Instructions to follow — The full data, repeated exactly, is the only answer needed.

Data excerpt —
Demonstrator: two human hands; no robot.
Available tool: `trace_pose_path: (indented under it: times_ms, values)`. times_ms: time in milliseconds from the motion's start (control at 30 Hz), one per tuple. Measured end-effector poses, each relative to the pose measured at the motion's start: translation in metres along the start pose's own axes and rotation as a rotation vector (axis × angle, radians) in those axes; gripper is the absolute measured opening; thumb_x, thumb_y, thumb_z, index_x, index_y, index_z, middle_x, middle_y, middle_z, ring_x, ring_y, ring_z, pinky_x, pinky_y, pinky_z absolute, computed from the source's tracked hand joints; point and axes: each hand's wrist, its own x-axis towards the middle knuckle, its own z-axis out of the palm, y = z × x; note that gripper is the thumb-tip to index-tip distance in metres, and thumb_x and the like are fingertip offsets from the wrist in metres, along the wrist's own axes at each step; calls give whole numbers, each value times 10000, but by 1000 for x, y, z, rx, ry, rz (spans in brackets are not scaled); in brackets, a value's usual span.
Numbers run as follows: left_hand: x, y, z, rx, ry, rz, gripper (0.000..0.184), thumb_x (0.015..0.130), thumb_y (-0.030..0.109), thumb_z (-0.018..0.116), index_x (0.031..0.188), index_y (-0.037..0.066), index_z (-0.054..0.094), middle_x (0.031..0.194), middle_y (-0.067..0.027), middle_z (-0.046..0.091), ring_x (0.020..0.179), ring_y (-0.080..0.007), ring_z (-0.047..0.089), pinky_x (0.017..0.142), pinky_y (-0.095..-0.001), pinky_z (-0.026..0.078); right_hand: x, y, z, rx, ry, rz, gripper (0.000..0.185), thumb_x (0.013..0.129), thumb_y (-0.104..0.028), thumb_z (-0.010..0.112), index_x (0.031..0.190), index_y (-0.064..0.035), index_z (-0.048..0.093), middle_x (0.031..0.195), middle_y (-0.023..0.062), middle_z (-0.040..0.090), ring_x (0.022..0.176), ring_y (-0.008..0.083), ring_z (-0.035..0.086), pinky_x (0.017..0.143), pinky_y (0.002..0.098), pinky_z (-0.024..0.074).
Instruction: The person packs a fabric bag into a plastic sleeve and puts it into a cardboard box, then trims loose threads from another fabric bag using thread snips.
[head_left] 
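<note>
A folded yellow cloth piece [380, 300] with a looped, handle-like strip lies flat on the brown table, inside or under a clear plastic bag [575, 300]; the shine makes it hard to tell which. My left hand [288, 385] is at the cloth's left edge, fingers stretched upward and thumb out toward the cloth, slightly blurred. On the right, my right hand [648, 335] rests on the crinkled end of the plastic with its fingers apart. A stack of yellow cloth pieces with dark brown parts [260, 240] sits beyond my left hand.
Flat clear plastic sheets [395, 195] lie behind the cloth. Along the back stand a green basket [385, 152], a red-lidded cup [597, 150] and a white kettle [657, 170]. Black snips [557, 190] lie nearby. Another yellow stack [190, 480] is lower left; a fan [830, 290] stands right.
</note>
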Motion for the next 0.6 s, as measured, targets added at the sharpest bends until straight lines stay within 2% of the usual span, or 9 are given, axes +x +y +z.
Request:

Expected output —
Demonstrator: two human hands; no robot.
Available tool: `trace_pose_path: (indented under it: times_ms, values)`. times_ms: time in milliseconds from the motion's start (control at 30 Hz), one per tuple. Measured end-effector poses, each relative to the pose measured at the motion's start: translation in metres along the start pose's own axes and rotation as a rotation vector (axis × angle, radians) in those axes; gripper is the absolute measured opening; thumb_x, thumb_y, thumb_z, index_x, index_y, index_z, middle_x, middle_y, middle_z, ring_x, ring_y, ring_z, pinky_x, pinky_y, pinky_z absolute, computed from the source's tracked hand joints; point and axes: each hand's wrist, its own x-axis towards the middle knuckle, its own z-axis out of the palm, y = z × x; note that gripper is the thumb-tip to index-tip distance in metres, and thumb_x and the like are fingertip offsets from the wrist in metres, along the wrist's own axes at each step; calls give whole numbers, each value times 10000, but by 1000 for x, y, z, rx, ry, rz (spans in brackets are not scaled); in brackets, a value's usual span.
Numbers run as follows: left_hand: x, y, z, rx, ry, rz, gripper (0.000..0.184), thumb_x (0.015..0.130), thumb_y (-0.030..0.109), thumb_z (-0.018..0.116), index_x (0.031..0.188), index_y (-0.037..0.066), index_z (-0.054..0.094), middle_x (0.031..0.194), middle_y (-0.067..0.027), middle_z (-0.046..0.091), ring_x (0.020..0.179), ring_y (-0.080..0.007), ring_z (-0.047..0.089), pinky_x (0.017..0.142), pinky_y (-0.095..-0.001), pinky_z (-0.026..0.078); right_hand: x, y, z, rx, ry, rz, gripper (0.000..0.185), thumb_x (0.013..0.129), thumb_y (-0.104..0.028), thumb_z (-0.010..0.112), index_x (0.031..0.190), index_y (-0.064..0.035), index_z (-0.048..0.093), middle_x (0.031..0.195), middle_y (-0.023..0.062), middle_z (-0.040..0.090), ring_x (0.022..0.176), ring_y (-0.008..0.083), ring_z (-0.035..0.086), pinky_x (0.017..0.143), pinky_y (0.002..0.098), pinky_z (-0.024..0.074).
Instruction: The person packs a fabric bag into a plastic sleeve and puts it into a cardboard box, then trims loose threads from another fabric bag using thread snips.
[head_left] 
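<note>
A folded yellow cloth piece [380, 300] with a looped, handle-like strip lies flat on the brown table, inside or under a clear plastic bag [575, 300]; the shine makes it hard to tell which. My left hand [288, 385] is at the cloth's left edge, fingers stretched upward and thumb out toward the cloth, slightly blurred. On the right, my right hand [648, 335] rests on the crinkled end of the plastic with its fingers apart. A stack of yellow cloth pieces with dark brown parts [260, 240] sits beyond my left hand.
Flat clear plastic sheets [395, 195] lie behind the cloth. Along the back stand a green basket [385, 152], a red-lidded cup [597, 150] and a white kettle [657, 170]. Black snips [557, 190] lie nearby. Another yellow stack [190, 480] is lower left; a fan [830, 290] stands right.
</note>
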Motion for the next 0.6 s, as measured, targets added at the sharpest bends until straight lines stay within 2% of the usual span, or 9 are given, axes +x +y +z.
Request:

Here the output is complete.